Palmetto Sunrise: Transportation debate (finally) set in Senate, compromise sputtering

Road construction is up for debate in the Senate. File.

The good news for those who want to see a debate on how to fix South Carolina’s roads: it looks like the sloth-like Senate will have one. The bad news: it’s unclear whether even a compromise plan has a chance.

At least one Senate Republican who stood at a press conference to get behind a plan is having second thoughts. Sen. Tom Davis took to Facebook to question the need for a gas tax hike, part of a compromise proposal cobbled together by the Senate Majority Caucus. Davis didn’t immediately respond to a request for comment late Tuesday.

“The drumbeat in Columbia for a massive gas-tax increase in SC is now deafening; all the major lobbying groups are crying in a single chorus: ‘Higher taxes to fix our roads!’” Davis wrote on his Facebook page. “Enough. No more talk about increasing gas taxes. We already take enough money from South Carolinians to do the job; we just lack the political will to spend it wisely.”

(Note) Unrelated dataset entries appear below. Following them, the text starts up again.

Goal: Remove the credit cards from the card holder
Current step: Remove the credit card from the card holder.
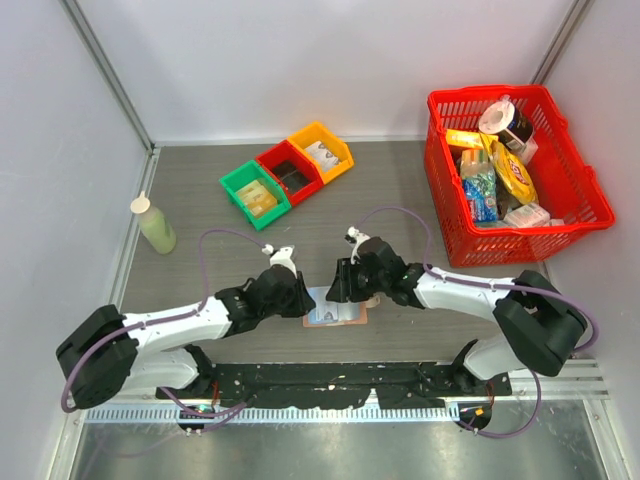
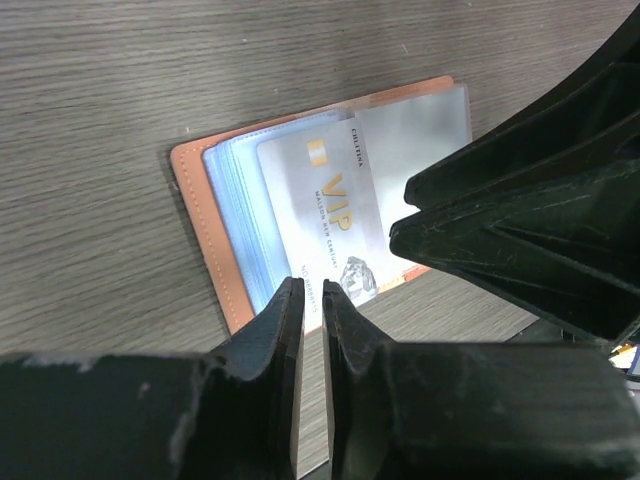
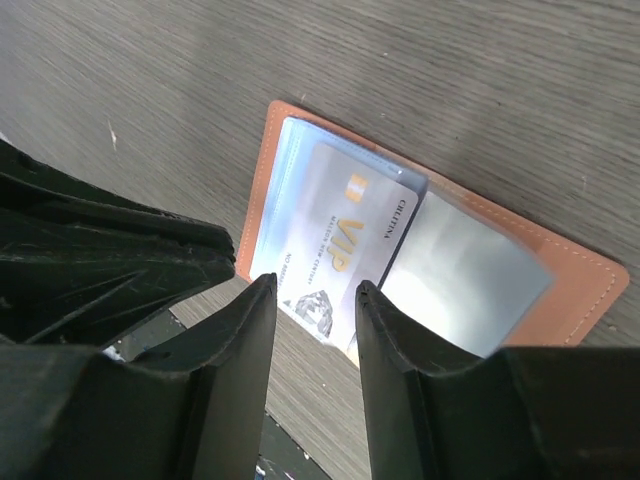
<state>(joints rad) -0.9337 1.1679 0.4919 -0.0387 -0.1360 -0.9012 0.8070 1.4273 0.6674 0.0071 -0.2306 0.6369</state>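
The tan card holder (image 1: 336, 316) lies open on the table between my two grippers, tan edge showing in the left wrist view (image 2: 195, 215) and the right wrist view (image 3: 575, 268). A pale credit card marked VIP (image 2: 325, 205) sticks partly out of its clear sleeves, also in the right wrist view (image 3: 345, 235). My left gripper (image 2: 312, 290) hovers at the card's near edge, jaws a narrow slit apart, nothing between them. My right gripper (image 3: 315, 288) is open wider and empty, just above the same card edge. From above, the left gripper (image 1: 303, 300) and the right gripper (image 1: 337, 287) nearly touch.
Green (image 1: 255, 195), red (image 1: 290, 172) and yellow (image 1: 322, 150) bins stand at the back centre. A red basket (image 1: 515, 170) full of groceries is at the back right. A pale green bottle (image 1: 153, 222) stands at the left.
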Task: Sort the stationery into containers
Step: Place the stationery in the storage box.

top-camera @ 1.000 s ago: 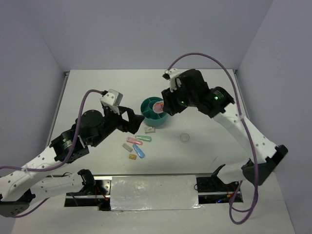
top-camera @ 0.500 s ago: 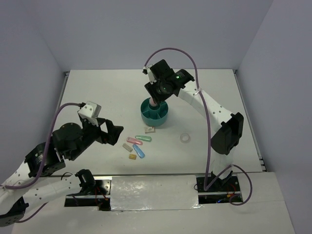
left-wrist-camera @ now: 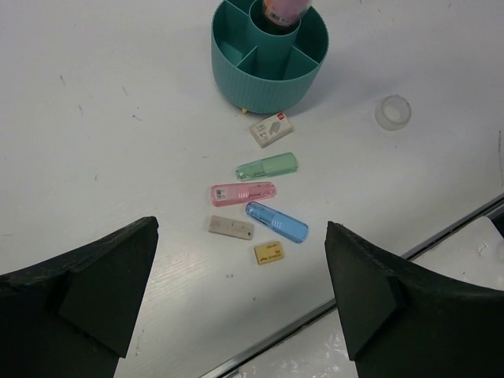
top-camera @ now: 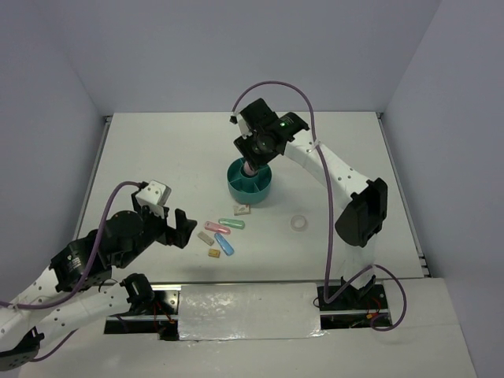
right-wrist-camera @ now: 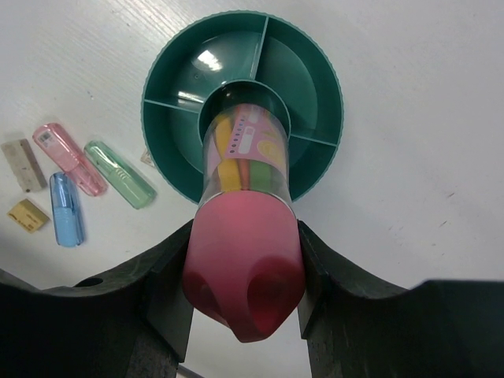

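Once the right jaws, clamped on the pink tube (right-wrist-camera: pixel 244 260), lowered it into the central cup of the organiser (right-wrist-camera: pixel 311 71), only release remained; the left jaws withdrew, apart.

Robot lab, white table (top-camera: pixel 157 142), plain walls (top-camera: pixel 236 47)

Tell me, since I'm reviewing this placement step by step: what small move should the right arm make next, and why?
Probably open the right gripper and let go. Its fingers clamp the cap of the pink-capped cylindrical plastic tube, whose lower end stands inside the central cup of the round teal plastic organiser, so a release should leave it stowed there.
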`<action>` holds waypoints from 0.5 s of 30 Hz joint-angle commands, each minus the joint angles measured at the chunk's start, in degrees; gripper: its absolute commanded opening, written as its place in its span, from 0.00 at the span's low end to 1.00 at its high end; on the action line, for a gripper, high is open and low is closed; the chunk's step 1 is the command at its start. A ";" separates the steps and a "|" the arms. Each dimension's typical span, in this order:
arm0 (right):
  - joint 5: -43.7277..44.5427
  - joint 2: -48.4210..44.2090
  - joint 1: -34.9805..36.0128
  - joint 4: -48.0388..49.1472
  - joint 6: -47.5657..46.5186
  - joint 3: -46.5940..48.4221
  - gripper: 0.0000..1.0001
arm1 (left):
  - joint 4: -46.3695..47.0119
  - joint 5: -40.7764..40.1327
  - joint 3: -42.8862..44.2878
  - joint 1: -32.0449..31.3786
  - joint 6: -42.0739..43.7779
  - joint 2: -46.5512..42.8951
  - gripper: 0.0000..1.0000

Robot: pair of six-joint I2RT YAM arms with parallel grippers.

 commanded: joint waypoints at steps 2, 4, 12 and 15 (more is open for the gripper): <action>-0.01 1.09 -0.38 -1.25 -0.95 1.84 0.00 | 2.30 0.01 0.26 -0.06 -0.44 -1.30 0.99; -0.62 0.65 -0.38 -0.90 -0.95 0.96 0.00 | 2.56 0.27 0.08 -0.06 -0.09 -1.74 0.99; -0.71 1.79 -0.38 -0.55 -0.95 1.39 0.21 | 2.65 0.45 -0.36 0.03 0.00 -2.62 0.99; -0.80 2.32 -0.46 -0.63 -0.87 2.71 0.38 | 2.65 0.27 -0.36 0.03 -0.17 -2.44 0.99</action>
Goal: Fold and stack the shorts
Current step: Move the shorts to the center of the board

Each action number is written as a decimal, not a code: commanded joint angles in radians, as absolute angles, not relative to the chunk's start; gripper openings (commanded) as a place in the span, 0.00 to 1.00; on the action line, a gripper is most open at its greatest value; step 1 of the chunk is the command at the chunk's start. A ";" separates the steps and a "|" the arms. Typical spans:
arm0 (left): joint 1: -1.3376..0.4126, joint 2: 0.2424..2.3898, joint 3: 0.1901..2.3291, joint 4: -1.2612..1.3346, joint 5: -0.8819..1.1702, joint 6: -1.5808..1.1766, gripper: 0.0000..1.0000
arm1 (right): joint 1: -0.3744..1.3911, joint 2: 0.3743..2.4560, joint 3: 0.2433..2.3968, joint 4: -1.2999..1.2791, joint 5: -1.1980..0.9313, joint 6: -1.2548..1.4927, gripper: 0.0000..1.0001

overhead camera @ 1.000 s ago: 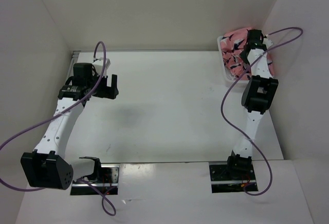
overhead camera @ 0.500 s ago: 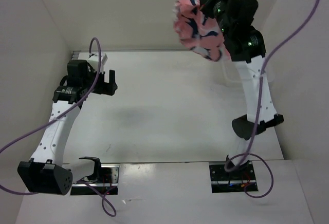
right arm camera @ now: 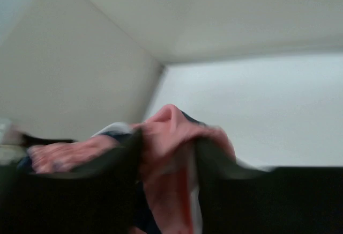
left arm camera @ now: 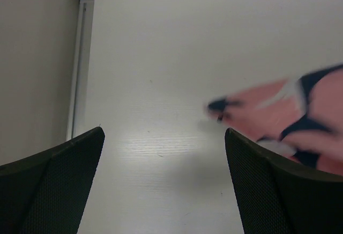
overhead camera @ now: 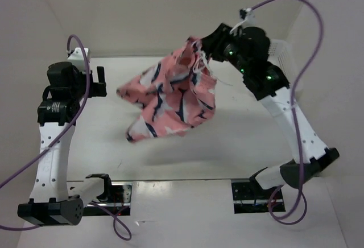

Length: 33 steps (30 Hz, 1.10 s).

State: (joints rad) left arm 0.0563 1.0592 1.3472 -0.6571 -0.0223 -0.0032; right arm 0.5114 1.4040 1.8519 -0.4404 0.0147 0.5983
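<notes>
Right gripper (overhead camera: 200, 53): we see it clenched on the shorts (overhead camera: 170, 97), held aloft over the table (overhead camera: 244, 140);
Left gripper (left arm camera: 163, 134): we see it released, 2 fingers apart

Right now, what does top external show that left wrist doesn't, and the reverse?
Top external only: the right tool shut on the shorts, which hang bunched from it over the table. It also shows both arms and the white mesh basket at the far right.
Left wrist only: a close look at the left tool, its fingers wide apart with nothing between them.
Both: the shorts and the white table, though left wrist catches only a blurred edge of fabric at its right.
</notes>
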 commanded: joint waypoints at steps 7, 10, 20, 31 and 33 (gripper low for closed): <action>0.075 1.132 1.320 -0.643 0.115 0.000 1.00 | 0.462 1.711 1.580 -0.450 0.064 0.571 1.00; 0.075 1.123 1.253 -0.614 0.150 0.000 1.00 | 0.443 1.611 1.494 -0.413 0.125 0.571 1.00; 0.084 1.074 0.827 -0.491 0.269 0.000 1.00 | 0.614 1.367 1.123 -0.390 0.150 0.663 0.78; 0.163 1.222 0.727 -0.339 0.173 0.000 1.00 | 0.888 1.428 0.994 -0.333 0.137 0.833 1.00; 0.184 1.249 0.727 -0.310 0.173 0.000 1.00 | 0.914 1.479 0.994 -0.333 0.137 0.845 1.00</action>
State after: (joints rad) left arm 0.1558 1.2179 0.7418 -0.3992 0.1890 -0.0036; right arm 0.8726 1.4345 0.9962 -0.4011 0.1242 0.7944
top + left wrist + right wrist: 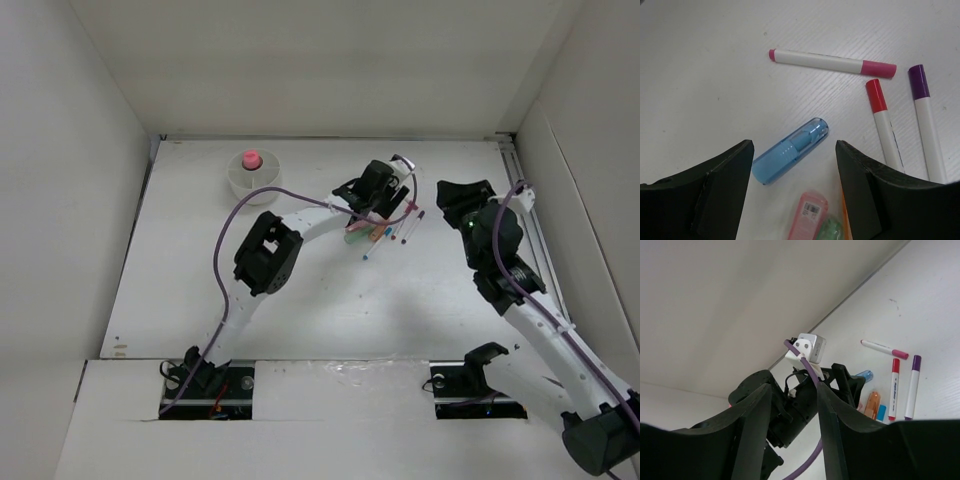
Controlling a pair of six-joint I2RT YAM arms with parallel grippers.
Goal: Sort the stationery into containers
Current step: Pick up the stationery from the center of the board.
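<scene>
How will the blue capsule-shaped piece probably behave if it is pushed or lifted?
The blue capsule looks like glossy plastic, so it may slip in a grip. Lying on its rounded side on the table, it would likely roll if nudged. It appears translucent, perhaps hollow and light.

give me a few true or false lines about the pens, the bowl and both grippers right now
1. The blue capsule lies on the table between the fingers of the left gripper, not gripped. True.
2. The red-capped pen is in the bowl. False: it lies on the table beside the purple-capped pen.
3. A pink-topped item sits in the bowl. True.
4. The right gripper holds a pen. False: its jaws stand apart with nothing between them.
5. The bowl stands right next to the pens. False: it is off to the far left, well apart from them.
</scene>
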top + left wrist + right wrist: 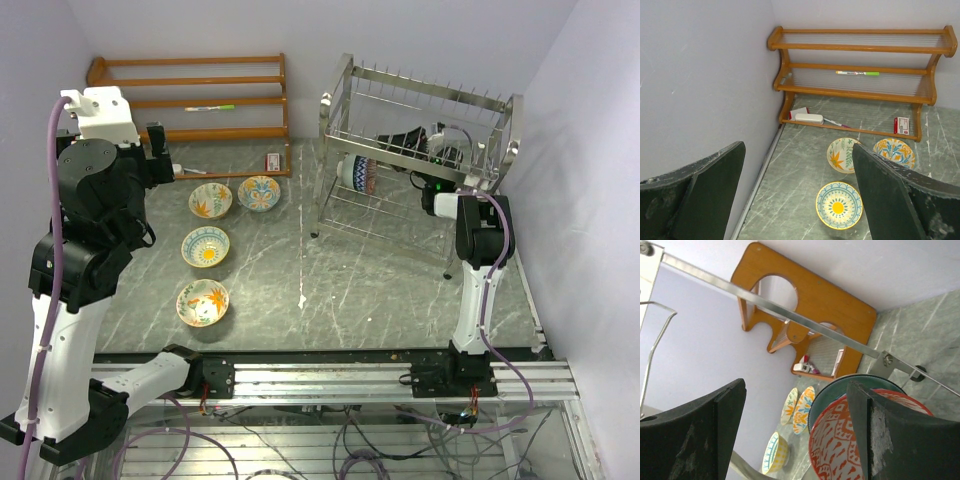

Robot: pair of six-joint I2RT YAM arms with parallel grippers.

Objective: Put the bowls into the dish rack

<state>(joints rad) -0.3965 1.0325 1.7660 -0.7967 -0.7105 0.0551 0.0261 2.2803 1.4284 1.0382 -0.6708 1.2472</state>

It remains to be seen whether other Republicans will follow Davis’s lead in breaking ranks. The caucus plan is seen as a compromise to an original one pushed by Sens. Ray Cleary and Hugh Leatherman that would raise the gas tax and other fees with no income tax cut, a requirement laid out by Gov. Nikki Haley to win her support.

The compromise plan would increase the gas tax by 4 cents a gallon every year for three years for a total increase of 12 cents per gallon, raising $400 million initially and eventually $800 million. Increases after that would be tied to inflation with a cap so that South Carolina did not have a higher gas tax than neighbors Georgia and North Carolina.

The governor would get the income tax cut and the control of the Department of Transportation she has demanded.

Haley had sought a 2 percent cut in the income tax, from 7 percent to 5 percent in the highest bracket over 10 years. The Senate GOP plan cuts it 1 percent over five years, costing the state about $700 million. The cuts could be delayed if economic growth slows.

The Senate is also expected to debate an abortion bill in the coming days.